▶ [DATASET CONTENT]
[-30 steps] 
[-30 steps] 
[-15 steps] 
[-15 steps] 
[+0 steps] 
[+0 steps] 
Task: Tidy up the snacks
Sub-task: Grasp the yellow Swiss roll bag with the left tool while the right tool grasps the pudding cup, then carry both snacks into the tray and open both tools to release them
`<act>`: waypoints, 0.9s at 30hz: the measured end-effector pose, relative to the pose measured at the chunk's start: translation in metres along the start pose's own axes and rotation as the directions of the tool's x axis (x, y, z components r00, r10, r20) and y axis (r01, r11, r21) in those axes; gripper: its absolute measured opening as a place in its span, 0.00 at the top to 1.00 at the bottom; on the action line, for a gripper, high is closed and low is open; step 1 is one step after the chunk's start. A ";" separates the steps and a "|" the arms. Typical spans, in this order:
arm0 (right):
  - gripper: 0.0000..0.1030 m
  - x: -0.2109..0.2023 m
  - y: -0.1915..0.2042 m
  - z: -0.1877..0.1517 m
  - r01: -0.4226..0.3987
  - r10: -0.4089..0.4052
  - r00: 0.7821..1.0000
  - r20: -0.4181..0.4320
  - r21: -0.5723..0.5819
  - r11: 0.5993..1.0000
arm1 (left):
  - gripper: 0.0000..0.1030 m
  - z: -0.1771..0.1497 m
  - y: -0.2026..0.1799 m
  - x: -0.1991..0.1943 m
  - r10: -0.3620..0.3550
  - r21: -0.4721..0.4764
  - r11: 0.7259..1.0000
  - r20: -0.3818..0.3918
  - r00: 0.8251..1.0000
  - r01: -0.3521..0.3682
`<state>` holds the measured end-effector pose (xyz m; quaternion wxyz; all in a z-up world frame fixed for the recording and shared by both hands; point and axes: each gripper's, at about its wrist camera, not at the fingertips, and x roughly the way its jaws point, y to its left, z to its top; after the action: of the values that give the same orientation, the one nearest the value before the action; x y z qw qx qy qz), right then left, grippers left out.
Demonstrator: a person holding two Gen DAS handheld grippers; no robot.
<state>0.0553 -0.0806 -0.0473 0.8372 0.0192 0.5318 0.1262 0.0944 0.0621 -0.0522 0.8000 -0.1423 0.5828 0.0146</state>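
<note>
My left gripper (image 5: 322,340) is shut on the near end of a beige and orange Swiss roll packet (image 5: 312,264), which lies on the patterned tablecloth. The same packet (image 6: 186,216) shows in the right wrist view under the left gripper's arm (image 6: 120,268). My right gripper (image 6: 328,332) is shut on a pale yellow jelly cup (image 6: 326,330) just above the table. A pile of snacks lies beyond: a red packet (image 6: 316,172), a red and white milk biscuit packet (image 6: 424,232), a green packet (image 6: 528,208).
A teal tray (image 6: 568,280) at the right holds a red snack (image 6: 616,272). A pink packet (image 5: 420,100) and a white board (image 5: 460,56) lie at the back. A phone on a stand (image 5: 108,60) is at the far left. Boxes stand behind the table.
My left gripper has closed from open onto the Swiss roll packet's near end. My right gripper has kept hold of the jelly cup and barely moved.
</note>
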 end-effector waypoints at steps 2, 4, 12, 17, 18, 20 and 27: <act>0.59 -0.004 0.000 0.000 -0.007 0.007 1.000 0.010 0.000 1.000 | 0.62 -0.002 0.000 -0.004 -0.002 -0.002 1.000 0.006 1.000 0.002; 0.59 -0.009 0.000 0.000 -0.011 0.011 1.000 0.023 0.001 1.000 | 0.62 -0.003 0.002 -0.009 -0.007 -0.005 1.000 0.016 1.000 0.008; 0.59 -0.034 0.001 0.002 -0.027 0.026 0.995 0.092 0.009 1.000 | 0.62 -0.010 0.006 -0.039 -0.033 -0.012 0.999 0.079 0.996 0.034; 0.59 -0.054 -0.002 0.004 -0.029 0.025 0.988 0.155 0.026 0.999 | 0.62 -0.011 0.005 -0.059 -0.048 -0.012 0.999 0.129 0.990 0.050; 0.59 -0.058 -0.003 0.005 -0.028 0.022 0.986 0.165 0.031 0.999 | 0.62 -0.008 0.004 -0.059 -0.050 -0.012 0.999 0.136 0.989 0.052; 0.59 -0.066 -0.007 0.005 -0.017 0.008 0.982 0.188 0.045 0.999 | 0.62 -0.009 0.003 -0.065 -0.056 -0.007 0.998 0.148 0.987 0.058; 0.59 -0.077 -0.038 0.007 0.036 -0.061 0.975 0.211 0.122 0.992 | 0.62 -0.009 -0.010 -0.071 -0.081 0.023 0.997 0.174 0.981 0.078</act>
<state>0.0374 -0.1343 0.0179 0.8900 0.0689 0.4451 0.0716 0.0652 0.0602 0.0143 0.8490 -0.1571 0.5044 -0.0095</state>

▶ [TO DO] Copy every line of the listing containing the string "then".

▶ [WRITTEN ANSWER]
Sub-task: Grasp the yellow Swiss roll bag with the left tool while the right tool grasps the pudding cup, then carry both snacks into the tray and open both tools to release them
`<state>` holds the measured end-effector pose (xyz m; quaternion wxyz; all in a z-up world frame fixed for the recording and shared by both hands; point and axes: each gripper's, at about its wrist camera, not at the fingertips, and x roughly the way its jaws point, y to its left, z to its top; after the action: of the values that give the same orientation, the one nearest the value before the action; x y z qw qx qy qz), right then left, grippers left out.

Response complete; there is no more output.